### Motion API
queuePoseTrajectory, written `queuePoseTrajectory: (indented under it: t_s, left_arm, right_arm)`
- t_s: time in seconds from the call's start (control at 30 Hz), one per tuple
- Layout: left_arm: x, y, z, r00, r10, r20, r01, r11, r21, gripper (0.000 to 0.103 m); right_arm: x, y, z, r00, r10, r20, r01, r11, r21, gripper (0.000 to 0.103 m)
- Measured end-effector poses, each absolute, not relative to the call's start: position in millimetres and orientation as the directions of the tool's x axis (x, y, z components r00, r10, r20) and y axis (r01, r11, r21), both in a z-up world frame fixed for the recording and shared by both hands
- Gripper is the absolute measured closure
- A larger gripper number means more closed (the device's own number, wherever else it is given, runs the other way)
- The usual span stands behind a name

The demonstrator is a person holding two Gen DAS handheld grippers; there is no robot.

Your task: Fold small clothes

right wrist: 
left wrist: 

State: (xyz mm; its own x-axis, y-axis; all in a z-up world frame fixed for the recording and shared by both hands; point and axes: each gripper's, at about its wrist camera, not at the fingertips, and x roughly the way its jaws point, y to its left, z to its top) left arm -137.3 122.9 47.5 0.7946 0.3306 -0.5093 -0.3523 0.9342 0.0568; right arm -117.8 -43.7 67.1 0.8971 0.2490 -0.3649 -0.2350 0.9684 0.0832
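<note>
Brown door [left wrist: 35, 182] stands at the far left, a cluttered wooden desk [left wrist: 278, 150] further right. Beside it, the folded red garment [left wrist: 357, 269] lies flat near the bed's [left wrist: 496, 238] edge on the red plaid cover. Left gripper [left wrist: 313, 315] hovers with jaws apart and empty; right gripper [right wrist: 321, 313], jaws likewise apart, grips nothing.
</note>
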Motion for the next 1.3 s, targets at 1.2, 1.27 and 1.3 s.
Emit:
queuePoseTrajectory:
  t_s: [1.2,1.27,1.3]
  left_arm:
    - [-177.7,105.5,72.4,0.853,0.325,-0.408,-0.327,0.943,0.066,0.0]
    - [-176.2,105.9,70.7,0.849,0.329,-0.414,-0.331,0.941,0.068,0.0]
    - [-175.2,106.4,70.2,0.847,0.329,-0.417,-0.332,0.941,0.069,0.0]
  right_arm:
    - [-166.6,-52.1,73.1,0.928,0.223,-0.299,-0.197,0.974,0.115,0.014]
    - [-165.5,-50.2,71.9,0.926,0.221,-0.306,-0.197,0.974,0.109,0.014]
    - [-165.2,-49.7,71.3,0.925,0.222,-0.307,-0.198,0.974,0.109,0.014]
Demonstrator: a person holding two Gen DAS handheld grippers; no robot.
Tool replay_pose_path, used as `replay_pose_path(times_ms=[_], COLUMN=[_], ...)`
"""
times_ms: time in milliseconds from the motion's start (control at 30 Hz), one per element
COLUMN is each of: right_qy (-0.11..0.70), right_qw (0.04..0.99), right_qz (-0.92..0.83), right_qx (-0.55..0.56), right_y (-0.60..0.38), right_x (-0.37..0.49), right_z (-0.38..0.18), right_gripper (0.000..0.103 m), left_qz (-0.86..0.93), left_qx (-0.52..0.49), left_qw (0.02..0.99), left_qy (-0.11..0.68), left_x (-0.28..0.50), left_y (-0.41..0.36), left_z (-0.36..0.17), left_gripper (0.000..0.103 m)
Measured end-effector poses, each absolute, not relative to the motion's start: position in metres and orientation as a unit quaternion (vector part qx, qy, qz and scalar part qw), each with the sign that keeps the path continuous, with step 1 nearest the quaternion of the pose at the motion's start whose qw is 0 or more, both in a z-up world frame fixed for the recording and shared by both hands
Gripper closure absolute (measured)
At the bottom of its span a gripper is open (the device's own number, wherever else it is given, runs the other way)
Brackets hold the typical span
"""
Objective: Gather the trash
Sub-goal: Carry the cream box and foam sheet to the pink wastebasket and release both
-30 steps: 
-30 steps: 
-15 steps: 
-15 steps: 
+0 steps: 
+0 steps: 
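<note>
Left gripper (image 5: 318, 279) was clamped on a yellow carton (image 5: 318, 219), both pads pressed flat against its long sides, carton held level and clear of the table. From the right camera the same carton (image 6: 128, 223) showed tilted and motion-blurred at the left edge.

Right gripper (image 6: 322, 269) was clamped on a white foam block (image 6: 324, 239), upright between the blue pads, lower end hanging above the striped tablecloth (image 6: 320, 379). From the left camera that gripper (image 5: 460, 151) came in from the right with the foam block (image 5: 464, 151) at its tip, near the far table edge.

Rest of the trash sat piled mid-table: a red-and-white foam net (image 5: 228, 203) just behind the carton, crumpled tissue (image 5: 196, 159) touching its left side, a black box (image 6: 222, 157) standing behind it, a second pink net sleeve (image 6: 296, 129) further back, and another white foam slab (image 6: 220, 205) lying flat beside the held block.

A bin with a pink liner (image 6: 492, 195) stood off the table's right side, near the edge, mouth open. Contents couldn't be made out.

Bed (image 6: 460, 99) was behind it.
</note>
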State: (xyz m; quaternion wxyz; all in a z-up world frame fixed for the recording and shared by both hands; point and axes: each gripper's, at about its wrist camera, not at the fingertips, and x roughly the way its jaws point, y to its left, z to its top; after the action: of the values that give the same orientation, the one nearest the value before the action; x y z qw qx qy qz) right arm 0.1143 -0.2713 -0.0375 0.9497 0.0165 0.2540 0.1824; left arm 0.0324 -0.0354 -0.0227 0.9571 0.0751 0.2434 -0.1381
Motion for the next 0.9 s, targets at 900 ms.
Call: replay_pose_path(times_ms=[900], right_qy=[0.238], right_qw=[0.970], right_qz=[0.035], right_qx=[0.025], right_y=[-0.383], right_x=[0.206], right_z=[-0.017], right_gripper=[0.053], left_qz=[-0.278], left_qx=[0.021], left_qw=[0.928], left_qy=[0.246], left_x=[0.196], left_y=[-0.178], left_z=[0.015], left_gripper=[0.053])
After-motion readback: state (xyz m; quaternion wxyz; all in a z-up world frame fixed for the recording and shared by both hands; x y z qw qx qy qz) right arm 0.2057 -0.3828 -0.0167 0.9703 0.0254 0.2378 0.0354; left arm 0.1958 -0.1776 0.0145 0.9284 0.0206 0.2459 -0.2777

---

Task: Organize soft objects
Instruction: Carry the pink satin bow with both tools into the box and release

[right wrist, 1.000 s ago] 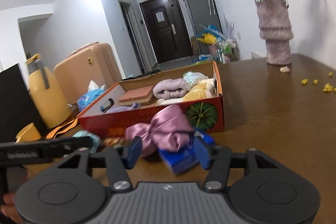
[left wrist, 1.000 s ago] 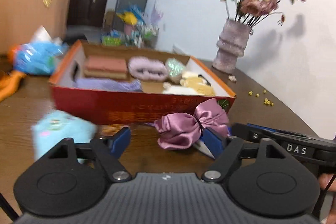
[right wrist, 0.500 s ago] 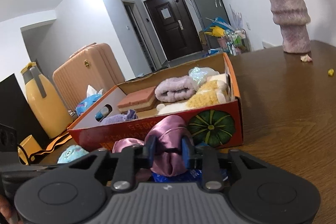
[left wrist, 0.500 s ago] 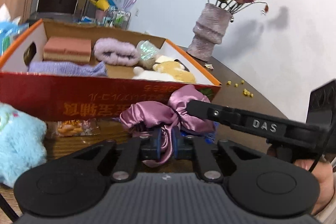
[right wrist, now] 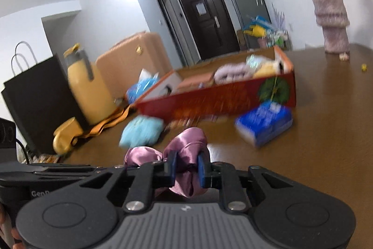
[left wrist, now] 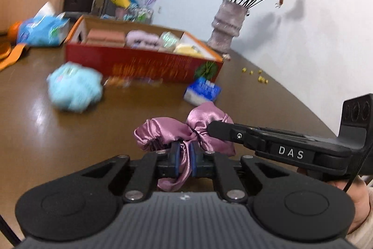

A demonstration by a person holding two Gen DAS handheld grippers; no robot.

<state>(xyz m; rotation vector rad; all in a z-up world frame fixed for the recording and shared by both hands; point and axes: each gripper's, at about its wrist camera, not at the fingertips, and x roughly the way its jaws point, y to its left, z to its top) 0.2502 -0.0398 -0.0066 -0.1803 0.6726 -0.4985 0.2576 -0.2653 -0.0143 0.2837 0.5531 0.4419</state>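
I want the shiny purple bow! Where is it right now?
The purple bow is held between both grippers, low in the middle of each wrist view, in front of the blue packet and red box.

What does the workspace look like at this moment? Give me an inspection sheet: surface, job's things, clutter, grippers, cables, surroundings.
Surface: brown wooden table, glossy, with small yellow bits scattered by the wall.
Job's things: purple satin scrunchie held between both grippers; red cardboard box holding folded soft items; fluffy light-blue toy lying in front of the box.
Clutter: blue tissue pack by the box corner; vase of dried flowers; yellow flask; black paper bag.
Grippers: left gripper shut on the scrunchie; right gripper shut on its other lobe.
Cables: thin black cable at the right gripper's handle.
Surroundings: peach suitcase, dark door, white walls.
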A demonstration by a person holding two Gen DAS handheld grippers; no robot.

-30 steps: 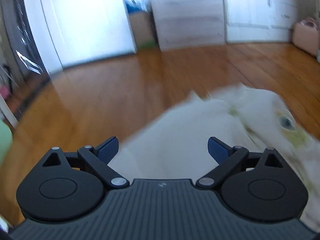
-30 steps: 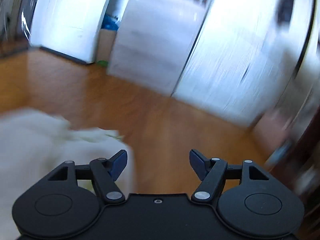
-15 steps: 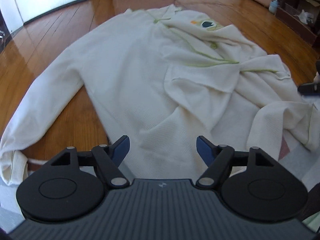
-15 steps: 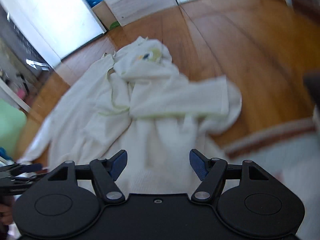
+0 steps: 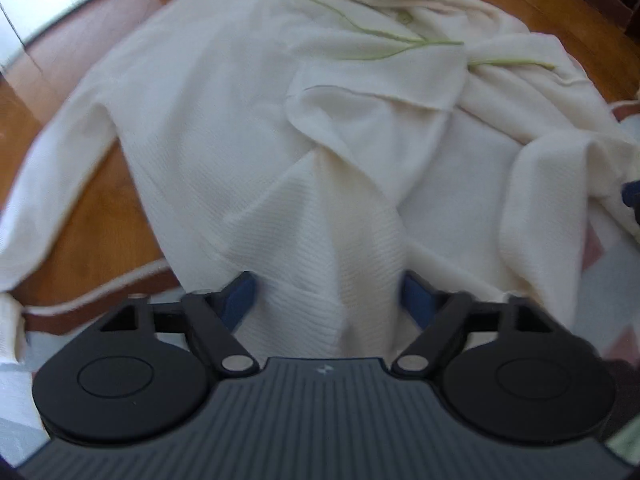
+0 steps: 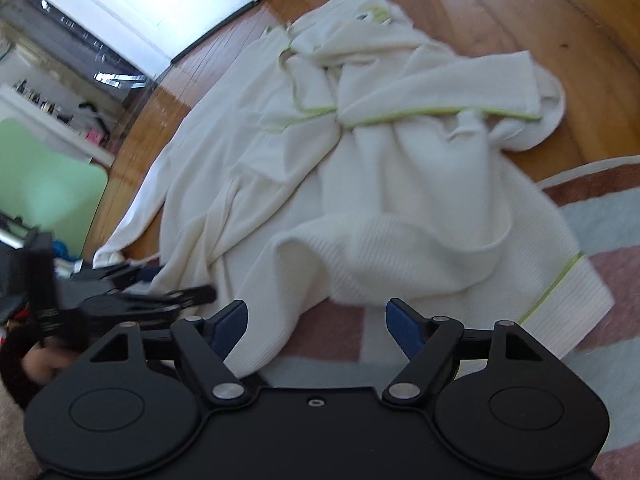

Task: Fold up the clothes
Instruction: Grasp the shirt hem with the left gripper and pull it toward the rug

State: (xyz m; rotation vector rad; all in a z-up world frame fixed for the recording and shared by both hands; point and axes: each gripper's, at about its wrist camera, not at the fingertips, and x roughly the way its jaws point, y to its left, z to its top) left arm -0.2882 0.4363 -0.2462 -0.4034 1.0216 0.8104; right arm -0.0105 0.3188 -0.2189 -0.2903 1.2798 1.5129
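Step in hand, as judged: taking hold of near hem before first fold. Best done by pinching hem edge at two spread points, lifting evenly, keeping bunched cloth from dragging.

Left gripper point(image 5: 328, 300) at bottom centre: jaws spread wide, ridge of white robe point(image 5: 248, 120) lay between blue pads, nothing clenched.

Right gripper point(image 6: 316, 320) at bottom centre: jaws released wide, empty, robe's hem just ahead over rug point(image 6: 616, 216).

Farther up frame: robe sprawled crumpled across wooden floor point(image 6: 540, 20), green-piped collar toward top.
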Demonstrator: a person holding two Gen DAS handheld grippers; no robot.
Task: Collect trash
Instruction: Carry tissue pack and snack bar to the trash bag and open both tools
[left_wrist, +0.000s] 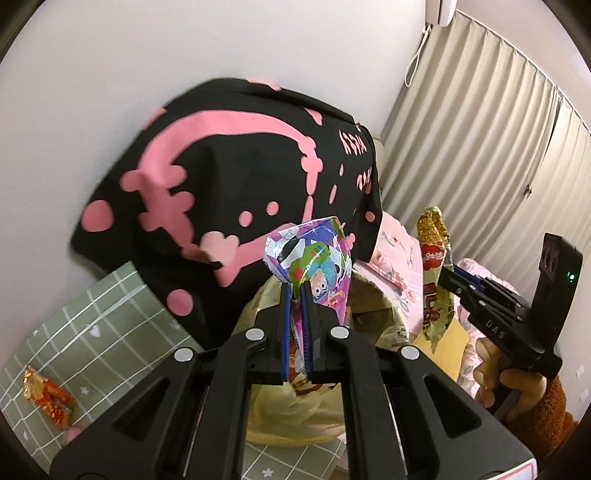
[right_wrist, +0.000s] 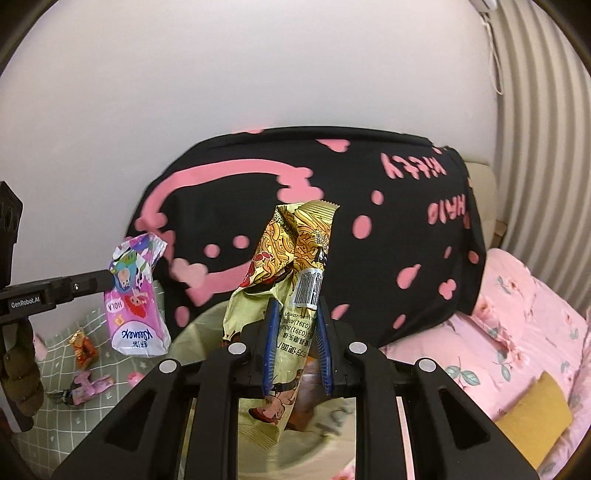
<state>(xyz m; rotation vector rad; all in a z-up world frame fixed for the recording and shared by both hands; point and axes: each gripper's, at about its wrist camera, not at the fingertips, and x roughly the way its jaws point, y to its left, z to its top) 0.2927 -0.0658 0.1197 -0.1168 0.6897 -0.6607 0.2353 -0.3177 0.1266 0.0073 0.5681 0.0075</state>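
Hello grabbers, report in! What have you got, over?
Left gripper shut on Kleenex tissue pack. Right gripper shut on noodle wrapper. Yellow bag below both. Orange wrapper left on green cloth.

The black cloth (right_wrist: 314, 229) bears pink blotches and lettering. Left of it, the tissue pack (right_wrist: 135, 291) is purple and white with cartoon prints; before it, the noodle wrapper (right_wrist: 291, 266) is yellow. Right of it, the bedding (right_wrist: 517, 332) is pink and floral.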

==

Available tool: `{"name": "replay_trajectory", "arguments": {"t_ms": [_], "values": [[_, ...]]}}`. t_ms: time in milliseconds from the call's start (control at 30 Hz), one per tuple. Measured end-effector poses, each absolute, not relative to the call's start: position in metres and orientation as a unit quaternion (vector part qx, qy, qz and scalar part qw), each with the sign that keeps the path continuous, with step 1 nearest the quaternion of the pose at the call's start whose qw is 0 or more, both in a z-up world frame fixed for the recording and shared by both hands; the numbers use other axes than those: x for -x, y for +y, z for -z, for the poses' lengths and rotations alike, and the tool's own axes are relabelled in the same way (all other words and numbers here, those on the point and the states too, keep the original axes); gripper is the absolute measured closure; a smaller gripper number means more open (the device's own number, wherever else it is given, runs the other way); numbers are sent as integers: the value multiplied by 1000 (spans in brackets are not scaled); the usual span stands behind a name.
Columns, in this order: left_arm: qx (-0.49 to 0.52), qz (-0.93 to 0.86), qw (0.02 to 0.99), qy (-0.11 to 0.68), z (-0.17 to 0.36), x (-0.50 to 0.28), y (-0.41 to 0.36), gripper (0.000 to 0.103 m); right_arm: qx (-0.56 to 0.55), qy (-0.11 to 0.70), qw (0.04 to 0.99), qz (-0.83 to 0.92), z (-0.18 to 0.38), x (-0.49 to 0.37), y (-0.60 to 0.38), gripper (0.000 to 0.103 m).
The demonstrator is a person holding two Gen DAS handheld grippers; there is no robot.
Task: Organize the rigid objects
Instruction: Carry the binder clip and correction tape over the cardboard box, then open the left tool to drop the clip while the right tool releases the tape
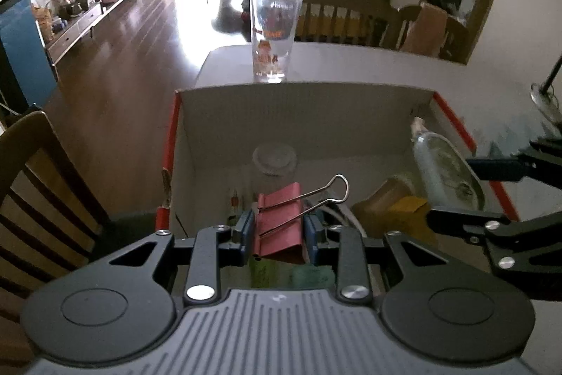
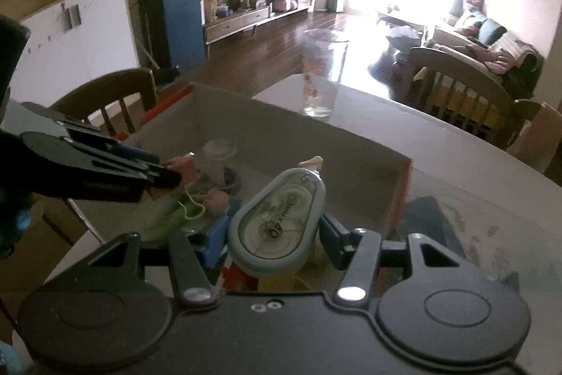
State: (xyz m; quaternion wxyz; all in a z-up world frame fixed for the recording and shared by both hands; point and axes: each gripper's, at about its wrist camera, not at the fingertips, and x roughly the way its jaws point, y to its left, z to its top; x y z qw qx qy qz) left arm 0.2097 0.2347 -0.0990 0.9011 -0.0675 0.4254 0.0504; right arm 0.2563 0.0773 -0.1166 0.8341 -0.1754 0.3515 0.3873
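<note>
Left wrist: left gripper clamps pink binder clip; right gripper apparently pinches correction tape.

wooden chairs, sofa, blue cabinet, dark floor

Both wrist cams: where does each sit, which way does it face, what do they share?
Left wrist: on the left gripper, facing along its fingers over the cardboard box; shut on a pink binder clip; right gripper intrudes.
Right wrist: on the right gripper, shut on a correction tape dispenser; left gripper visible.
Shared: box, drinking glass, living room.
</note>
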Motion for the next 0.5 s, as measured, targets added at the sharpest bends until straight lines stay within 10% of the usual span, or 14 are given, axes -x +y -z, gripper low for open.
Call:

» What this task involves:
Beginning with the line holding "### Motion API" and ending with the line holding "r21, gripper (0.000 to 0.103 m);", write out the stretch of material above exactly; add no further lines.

» Task answer:
### Motion API
queuePoseTrajectory, written `queuePoseTrajectory: (indented under it: t_s, left_arm, right_arm)`
- t_s: time in seconds from the call's start (control at 30 Hz), one per tuple
- Layout: left_arm: x, y, z, r00, r10, r20, r01, r11, r21, gripper (0.000 to 0.103 m); right_arm: x, y, z, r00, r10, r20, r01, r11, r21, gripper (0.000 to 0.103 m)

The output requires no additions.